Joyce Glasser reviews The Salvation (April 17, 2015)
If you are squeamish and do not like violent films, you might be inclined to stay away from Danish filmmaker Kristian Levring’s rendition of an American Western, The Salvation.
While the film quite intentionally contains all the stock characters you expect and every Western cliché you can think of, Levring changes the perspective slightly, by presenting us with a protagonist who is a first generation immigrant, working the land for years before sending for his family in Europe.

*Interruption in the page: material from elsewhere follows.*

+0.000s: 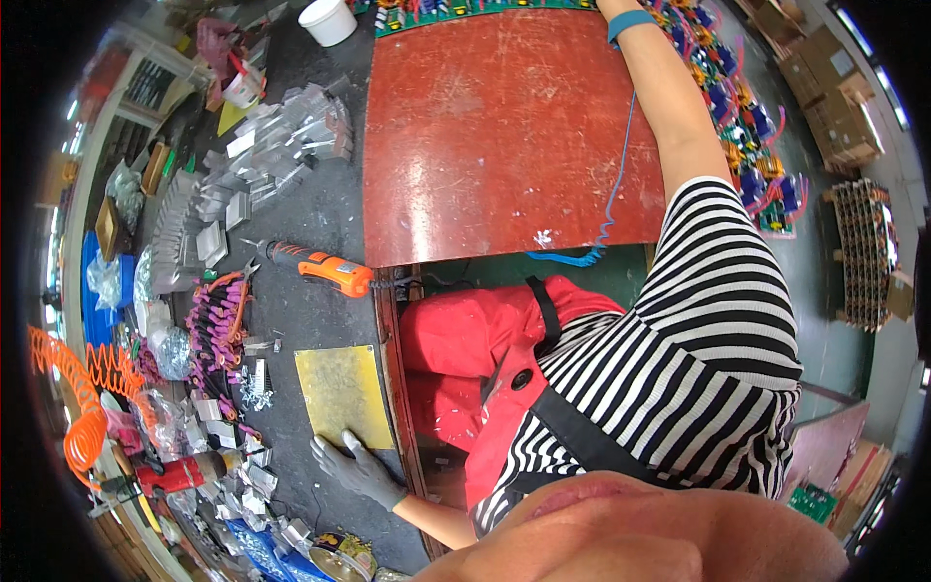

This perspective hardly matters, however, once the violence kicks in, which it does almost immediately. Despite the formulaic action, the film grips you from the first frame and does not let go until its taut 91 minutes is over.
It is 1870 something and former military man Jon (Mikkelsen), who emigrated from his native Denmark with his brother Peter (Mikael Persbrandt) several years earlier, now stands on the platform at the Black Creek train station waiting nervously.
Jon has finally saved enough money to send for his wife and young son who will hardly remember him. Soon after boarding the stagecoach taking the family to their new home, two armed and drunk fellow passengers put an end to Jon’s plans and dreams.
Jon wastes no time in transforming himself into a machine hell bent on revenge. As bad luck would have it, one of the men in the stage coach who Jon subsequently kills, was the brother of Delarue (Jeffrey Dean Morgan), who, in true Western fashion, runs the town of Black Creek by intimidating its people and puppet mayor (Jonathan Pryce).
To show he means business, Delarue puts a bullet through the head of two innocent by-standers to demonstrate what will happen if the town’s folk do not help find the man who killed his no good brother.
Abandoned by the town’s people who are too frightened to intervene and with only a boy from the town and Peter to support him, Jon leaves his peaceful life behind to fight a very personal war in his new country.
There are usually two women in a western, one of whom hangs around in the saloons or brothels.
With former Bond girl Eva Green in the picture, you only need one woman. She is Madelaine, who was tortured by the Indians (she had her tongue cut out) and saved by Delarue’s late brother who married her.
It is pretty evident this was a case of out of the frying pan into the fire, and now Delarue has plans to escape with Madelaine and his illicit gains. The feisty and shrewd Madelaine has other plans that work in Jon’s favour.
While the pared down story telling is in stark contrast to most films nowadays that tend to drag on too long, some of the scenes feel like short hand, where we are supposed to fill in the underwritten action and relationships.
A curious attempt to associate Delarue’s corruption with oil (if it isn’t cattle on farmer’s land or railways, it is oil) is left hanging and we do not see oil wells or visiting industrialists with whom Delarue is in cahoots.
Still, Levring makes the most of his Western, revelling in close ups of a fly on a corpse, and sound effects, as Jon (a la Clint Eastwood in Pale Rider) walks through town picking off Delarue’s thugs like so many dead flies.
While not all of the special effects are successful, the dirt, the sweat, and the costumes, combine with the violence of a Sam Peckinpah movie and Mikkelsen’s charisma, to create a visceral revenge tale that is both gripping and repellent.